What does this event tell us about ourselves and our relationship with nature?
We in the West see the world through the lens of “idealism”.
The ideal is better than the real and actual. This notion was first introduced by Plato and is referred to as the “Platonic ideal”. Robert Everett-Green in his insightful article about the Montreal Christmas Tree makes this point, noting also that we extend this lens most pointedly towards women. The Montreal Christmas Tree has been abhorred somewhat like a female news anchor who does not live up to certain ideals of female beauty. We need to remember that the ideal does not actually exist – even images of gorgeous models are airbrushed. (And the Christmas tree at the Rockefeller Center has been pruned to symmetry.)
Our insistence on perfection reflects an effort to control nature.
We want our celebrities to look gorgeous, our Christmas trees to be symmetrical, our hedges, fences and borders to be straight. This “anti-natural” aesthetic is epitomized in 17th century formal European gardens, coinciding with the beginning of the intellectual tradition known as “The Enlightenment” paving the way for the Industrial Revolution, a time of all out effort to control nature.
Perfectionism and the lens of the ideal blind us to the splendor of diversity, adaptation to unique environments and organic germination.
This goes not only for nature “out there”, but our own nature. Were it not saddled with this blinding perspective, the Montreal Christmas Tree saga would have gone very differently. It would have started with the question “Who are we and what makes our city unique and wonderful?” Next question; “How could we best represent and celebrate this uniqueness in a Christmas tree?” The process of answering these questions and resulting answers would have produced a different outcome.

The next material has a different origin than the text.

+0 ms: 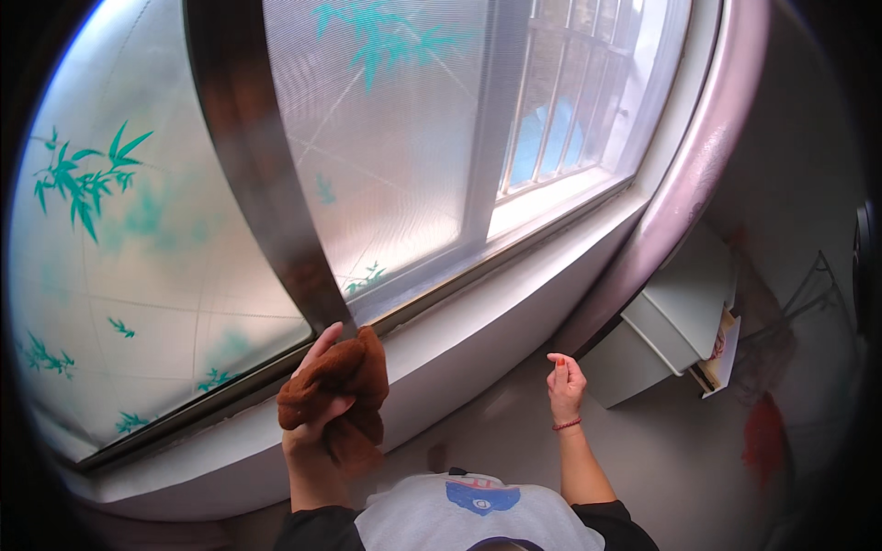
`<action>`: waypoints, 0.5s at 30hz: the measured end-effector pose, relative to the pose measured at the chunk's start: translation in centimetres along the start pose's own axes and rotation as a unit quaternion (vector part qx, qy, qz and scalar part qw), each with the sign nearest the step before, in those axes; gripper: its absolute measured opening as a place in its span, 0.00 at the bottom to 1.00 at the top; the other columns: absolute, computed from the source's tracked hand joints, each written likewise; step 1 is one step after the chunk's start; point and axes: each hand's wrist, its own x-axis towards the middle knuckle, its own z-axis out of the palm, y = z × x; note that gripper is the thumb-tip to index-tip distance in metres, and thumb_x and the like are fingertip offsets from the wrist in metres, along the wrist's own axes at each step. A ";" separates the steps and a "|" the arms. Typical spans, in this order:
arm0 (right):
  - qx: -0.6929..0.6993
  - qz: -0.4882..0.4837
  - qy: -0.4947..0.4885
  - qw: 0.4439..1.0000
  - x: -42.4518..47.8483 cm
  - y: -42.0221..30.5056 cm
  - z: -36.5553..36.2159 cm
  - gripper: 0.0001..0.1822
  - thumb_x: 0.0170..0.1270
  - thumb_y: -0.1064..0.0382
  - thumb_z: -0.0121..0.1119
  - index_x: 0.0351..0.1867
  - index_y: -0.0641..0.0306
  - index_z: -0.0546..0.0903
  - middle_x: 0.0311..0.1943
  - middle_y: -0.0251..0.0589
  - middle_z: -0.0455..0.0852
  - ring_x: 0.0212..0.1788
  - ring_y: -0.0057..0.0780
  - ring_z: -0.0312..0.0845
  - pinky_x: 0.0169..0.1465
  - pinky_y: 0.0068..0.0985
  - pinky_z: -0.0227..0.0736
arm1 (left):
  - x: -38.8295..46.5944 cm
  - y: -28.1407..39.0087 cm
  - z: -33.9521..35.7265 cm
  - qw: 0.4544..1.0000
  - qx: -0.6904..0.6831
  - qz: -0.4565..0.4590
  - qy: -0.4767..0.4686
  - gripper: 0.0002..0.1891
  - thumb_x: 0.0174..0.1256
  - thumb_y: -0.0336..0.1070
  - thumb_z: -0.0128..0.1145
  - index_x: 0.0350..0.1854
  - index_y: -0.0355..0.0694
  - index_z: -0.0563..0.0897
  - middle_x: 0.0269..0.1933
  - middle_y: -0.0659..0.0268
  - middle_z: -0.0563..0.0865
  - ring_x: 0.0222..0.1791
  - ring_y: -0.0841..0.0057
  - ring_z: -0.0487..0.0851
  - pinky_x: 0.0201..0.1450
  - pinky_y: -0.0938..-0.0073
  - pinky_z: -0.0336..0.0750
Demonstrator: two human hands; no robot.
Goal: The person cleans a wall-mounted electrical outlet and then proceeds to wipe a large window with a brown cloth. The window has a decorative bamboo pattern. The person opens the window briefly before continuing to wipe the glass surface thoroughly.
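Observation:
My left hand (313, 425) grips a brown plush cloth (362, 375) at the foot of the dark window frame upright (275, 179), near the lower track. Part of the cloth hangs down past my wrist, and its folds hide some of my fingers. My right hand (567, 387) hovers above the floor with its fingers curled in and nothing seen in them. A red bracelet (567, 424) circles that wrist. The left window pane (172, 275) bears green bamboo-leaf patterns, and a mesh screen (393, 144) covers the middle part.
A white windowsill (475, 313) runs below the window track. Metal bars (548, 138) stand outside on the right. A pink wall edge (710, 144) borders the window. To the right, a white cabinet (679, 310) has a drawer (722, 358) pulled out. A blurred red object (763, 437) lies farther right.

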 end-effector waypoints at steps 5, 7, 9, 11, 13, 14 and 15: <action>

We do relate to other species.
The Montreal Christmas Tree had the audacity to not reflect a preferred self-image. It is being responded to like an awkward kid arriving at a new school. Its nickname, Sapin Laid (Ugly Fir Tree) bespeaks its rejection. While many reactions are mocking and bullying, others stalwartly stand up for the tree, perhaps identifying with its underdog status.
One of the things I think we love about other species in the wild is that they just are themselves. Their lack of pretension. Perhaps we long for that too and feel trapped in our “Platonic ideals” of ourselves.